Stored entries
Content starts

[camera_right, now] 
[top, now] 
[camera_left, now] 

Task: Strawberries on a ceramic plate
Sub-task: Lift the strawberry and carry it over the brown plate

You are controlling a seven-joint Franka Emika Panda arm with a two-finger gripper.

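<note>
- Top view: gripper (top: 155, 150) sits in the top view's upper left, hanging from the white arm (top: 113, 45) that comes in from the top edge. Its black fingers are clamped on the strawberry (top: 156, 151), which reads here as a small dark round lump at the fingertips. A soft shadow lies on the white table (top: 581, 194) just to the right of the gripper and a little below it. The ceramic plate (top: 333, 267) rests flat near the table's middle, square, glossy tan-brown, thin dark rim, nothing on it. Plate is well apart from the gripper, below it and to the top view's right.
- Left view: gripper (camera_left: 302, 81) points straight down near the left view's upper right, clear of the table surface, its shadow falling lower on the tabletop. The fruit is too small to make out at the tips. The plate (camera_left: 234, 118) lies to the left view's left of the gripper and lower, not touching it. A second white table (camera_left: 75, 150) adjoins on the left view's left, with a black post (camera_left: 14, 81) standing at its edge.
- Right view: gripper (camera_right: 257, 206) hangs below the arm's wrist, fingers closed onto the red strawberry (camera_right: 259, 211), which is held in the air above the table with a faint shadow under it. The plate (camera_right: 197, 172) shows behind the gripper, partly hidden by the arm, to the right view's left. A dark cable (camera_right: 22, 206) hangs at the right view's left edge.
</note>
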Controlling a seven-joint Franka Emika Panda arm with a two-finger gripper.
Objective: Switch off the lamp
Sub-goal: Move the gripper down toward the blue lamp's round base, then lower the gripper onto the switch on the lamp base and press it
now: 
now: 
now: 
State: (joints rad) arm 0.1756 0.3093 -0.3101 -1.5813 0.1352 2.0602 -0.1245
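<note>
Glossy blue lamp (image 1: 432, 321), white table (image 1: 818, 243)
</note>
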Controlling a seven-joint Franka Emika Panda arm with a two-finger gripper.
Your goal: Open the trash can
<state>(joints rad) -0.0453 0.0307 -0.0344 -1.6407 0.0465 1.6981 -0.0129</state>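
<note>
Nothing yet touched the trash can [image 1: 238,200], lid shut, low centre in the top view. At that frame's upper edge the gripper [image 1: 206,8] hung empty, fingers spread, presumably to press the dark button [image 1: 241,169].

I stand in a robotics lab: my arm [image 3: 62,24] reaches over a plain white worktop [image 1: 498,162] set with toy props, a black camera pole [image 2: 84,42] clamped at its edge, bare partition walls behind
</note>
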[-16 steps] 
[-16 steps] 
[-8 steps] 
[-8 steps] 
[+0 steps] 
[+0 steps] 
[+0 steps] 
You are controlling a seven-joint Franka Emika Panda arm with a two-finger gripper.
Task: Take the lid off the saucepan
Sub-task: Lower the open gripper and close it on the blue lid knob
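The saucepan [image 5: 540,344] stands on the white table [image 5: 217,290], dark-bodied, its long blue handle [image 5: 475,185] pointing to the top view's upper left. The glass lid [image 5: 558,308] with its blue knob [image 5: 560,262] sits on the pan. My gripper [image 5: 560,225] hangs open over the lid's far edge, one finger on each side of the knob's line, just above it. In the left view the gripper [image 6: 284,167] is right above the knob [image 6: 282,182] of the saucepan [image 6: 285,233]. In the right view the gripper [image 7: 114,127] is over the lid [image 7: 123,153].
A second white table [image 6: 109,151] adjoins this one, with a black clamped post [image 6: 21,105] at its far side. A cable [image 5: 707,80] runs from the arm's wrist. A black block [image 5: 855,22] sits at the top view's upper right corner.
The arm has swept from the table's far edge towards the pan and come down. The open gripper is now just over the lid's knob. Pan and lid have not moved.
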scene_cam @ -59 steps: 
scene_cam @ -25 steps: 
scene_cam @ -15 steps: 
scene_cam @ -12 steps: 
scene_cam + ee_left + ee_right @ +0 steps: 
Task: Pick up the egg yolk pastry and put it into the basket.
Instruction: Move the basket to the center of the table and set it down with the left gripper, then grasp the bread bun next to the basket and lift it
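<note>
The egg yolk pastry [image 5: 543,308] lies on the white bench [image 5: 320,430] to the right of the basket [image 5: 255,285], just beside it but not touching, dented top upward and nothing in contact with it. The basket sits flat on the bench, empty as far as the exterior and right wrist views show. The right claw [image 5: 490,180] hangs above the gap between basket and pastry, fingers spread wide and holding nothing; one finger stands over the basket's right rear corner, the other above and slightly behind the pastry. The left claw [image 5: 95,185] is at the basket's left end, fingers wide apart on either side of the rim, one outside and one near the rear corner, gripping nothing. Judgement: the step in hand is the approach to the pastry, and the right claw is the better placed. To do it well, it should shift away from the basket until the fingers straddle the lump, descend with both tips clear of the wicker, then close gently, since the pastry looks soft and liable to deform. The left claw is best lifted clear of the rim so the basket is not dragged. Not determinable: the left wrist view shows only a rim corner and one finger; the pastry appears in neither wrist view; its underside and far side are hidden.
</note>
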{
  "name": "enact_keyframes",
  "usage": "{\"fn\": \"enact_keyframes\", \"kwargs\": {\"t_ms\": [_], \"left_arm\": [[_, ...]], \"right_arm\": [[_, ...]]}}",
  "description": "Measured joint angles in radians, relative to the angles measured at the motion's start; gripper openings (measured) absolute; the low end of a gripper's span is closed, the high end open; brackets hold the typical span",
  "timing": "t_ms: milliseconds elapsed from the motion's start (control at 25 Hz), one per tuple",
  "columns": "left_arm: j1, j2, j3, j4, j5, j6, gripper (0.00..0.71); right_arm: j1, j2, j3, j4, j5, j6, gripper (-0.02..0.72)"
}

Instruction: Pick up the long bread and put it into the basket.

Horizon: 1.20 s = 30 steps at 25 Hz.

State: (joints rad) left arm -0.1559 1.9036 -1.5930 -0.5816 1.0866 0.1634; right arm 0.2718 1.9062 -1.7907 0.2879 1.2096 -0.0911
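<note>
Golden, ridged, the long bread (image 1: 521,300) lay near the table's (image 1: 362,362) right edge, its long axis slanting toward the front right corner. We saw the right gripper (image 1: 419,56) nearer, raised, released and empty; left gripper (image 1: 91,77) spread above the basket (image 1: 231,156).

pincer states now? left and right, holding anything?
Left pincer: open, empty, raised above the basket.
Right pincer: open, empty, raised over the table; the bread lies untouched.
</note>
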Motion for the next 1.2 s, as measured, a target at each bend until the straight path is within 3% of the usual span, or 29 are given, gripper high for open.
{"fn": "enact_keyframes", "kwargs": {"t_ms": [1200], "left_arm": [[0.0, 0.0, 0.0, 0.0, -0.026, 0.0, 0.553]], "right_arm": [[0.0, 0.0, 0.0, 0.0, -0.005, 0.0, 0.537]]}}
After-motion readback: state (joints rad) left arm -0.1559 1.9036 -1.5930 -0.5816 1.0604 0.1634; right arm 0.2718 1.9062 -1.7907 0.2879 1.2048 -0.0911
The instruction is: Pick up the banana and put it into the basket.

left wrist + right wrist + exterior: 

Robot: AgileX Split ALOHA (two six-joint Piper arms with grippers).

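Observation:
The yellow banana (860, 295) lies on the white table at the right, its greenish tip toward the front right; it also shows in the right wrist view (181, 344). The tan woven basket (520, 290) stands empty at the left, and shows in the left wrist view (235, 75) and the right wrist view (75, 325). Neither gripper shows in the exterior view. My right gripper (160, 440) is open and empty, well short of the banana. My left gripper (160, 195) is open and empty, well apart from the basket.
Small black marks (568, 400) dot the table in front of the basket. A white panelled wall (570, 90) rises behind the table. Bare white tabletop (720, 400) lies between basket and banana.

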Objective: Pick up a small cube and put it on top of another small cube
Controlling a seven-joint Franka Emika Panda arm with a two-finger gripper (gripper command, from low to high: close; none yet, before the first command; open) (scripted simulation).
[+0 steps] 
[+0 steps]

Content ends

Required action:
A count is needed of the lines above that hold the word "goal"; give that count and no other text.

Result of the task:
2